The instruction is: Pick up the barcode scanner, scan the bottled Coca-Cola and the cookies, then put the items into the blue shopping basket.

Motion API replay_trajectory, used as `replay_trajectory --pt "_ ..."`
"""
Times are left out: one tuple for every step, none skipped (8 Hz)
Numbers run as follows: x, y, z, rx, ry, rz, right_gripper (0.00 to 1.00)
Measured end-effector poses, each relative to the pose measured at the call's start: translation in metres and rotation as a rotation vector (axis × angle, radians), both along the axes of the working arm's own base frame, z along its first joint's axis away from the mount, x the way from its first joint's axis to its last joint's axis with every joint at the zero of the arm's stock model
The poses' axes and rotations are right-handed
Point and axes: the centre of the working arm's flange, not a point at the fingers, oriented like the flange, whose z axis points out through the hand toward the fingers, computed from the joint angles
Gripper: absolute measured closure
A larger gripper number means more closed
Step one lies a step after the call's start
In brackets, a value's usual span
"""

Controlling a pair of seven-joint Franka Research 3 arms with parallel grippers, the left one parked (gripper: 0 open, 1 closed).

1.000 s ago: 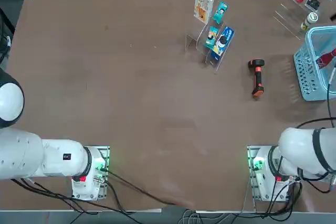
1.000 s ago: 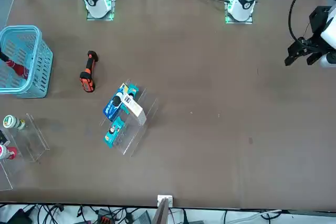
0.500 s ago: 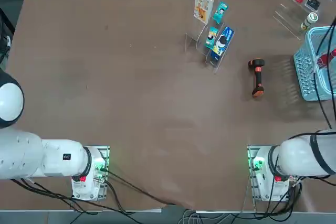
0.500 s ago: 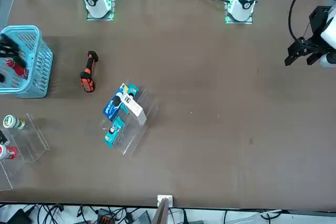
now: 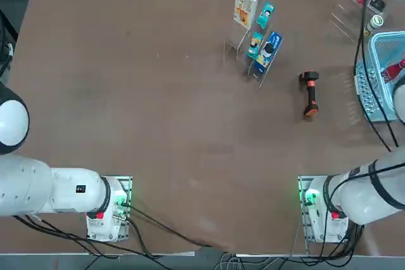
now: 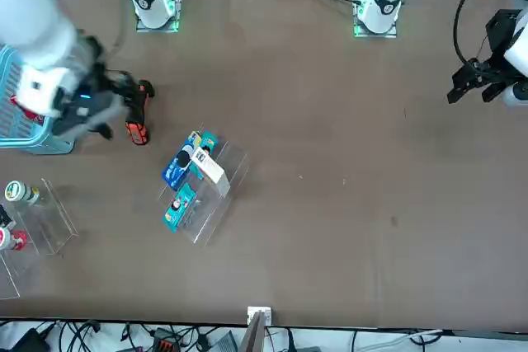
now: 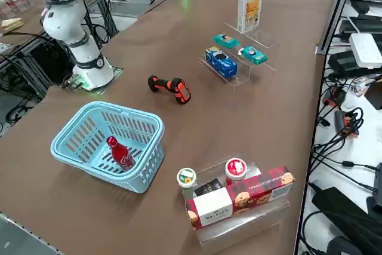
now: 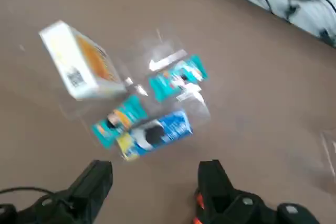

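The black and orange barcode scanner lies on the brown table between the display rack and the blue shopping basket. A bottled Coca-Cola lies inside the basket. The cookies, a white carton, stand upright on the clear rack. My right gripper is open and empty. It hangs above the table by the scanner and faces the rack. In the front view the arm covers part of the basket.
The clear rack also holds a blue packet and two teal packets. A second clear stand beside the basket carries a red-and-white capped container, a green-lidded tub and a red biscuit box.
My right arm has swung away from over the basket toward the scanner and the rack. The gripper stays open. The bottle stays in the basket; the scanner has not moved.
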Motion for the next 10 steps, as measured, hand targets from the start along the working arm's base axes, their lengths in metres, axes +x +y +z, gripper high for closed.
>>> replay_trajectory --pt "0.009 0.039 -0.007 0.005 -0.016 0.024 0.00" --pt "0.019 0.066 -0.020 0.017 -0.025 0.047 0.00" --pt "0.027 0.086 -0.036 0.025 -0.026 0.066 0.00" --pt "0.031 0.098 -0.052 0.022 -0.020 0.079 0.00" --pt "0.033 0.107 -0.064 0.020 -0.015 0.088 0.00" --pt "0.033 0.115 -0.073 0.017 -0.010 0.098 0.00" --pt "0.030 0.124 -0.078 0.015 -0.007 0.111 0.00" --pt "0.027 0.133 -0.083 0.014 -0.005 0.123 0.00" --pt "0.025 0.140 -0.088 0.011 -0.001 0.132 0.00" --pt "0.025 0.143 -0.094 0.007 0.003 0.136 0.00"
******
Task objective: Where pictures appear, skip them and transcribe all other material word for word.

Output of the exercise:
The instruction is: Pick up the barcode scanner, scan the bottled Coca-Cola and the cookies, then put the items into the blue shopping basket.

Motion API replay_trajectory, used as `replay_trajectory --pt "_ ..."`
"""
Times are left out: one tuple for every step, none skipped (8 Hz)
Numbers run as follows: x, y, z, rx, ry, rz, right_gripper (0.00 to 1.00)
Measured end-effector poses, each relative to the pose measured at the call's start: translation in metres and rotation as a rotation vector (axis × angle, radians), both along the axes of the working arm's own base frame, z along its first joint's axis away from the mount, x the way from its first joint's axis to its last joint's axis with every joint at the zero of the arm's stock model
The poses' axes and rotations are right-handed
Point and axes: the centre of the working arm's flange, not a point at the fingers, oriented like the flange, whose z axis points out through the hand toward the fingers, computed from the joint angles
Gripper: absolute measured closure
A larger gripper number means more closed
Step one lies a step after the call's start
In brackets, a value's usual span
"""

Controlling a pair of seven-joint Franka Research 3 arms with parallel grippers, the left one parked (gripper: 0 open, 1 closed).

1.000 s ago: 
1.000 s ago: 
0.500 s ago: 
0.500 s ago: 
now: 
now: 
now: 
now: 

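The black and orange barcode scanner lies on the brown table between the display rack and the blue shopping basket. A bottled Coca-Cola lies inside the basket. The cookies, a white carton, stand upright on the clear rack. My right gripper is open and empty. It hangs above the table by the scanner and faces the rack. In the front view the arm covers part of the basket.
The clear rack also holds a blue packet and two teal packets. A second clear stand beside the basket carries a red-and-white capped container, a green-lidded tub and a red biscuit box.
My right arm has swung away from over the basket toward the scanner and the rack. The gripper stays open. The bottle stays in the basket; the scanner has not moved.
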Motion for the next 10 steps, as measured, hand targets from the start along the working arm's base axes, their lengths in metres, axes +x +y +z, gripper high for closed.
>>> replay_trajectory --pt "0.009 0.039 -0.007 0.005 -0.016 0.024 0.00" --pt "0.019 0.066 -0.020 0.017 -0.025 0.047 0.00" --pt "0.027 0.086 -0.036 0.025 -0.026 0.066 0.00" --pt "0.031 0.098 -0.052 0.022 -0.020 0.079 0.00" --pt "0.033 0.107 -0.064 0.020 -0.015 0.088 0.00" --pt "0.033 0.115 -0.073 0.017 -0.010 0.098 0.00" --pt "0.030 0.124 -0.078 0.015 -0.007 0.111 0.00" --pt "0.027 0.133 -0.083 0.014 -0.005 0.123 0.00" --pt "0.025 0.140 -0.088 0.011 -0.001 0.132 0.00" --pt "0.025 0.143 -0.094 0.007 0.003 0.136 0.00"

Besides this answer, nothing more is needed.